((

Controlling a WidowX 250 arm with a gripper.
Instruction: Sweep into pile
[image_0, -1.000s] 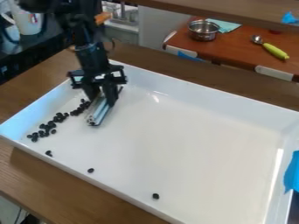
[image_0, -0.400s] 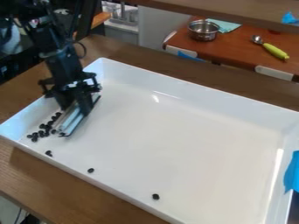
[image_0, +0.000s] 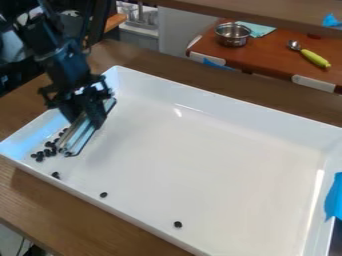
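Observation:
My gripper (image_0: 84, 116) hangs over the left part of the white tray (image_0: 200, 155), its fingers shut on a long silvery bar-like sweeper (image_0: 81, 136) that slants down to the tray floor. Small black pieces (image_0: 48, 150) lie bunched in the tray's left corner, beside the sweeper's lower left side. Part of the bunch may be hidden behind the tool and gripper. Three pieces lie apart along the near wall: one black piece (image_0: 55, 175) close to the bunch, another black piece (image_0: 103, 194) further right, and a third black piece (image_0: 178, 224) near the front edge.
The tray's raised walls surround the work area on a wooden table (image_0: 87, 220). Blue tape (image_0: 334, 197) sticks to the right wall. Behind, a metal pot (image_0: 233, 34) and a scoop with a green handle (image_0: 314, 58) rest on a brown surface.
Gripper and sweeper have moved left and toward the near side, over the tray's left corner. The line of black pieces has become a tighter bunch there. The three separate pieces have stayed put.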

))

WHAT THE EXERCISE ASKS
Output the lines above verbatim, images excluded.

RESULT OF THIS TASK
Controlling a WidowX 250 arm with a gripper.
Instruction: Sweep into pile
[image_0, -1.000s] 
[image_0, -0.400s] 
[image_0, +0.000s] 
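Observation:
My gripper (image_0: 84, 116) hangs over the left part of the white tray (image_0: 200, 155), its fingers shut on a long silvery bar-like sweeper (image_0: 81, 136) that slants down to the tray floor. Small black pieces (image_0: 48, 150) lie bunched in the tray's left corner, beside the sweeper's lower left side. Part of the bunch may be hidden behind the tool and gripper. Three pieces lie apart along the near wall: one black piece (image_0: 55, 175) close to the bunch, another black piece (image_0: 103, 194) further right, and a third black piece (image_0: 178, 224) near the front edge.
The tray's raised walls surround the work area on a wooden table (image_0: 87, 220). Blue tape (image_0: 334, 197) sticks to the right wall. Behind, a metal pot (image_0: 233, 34) and a scoop with a green handle (image_0: 314, 58) rest on a brown surface.
Gripper and sweeper have moved left and toward the near side, over the tray's left corner. The line of black pieces has become a tighter bunch there. The three separate pieces have stayed put.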

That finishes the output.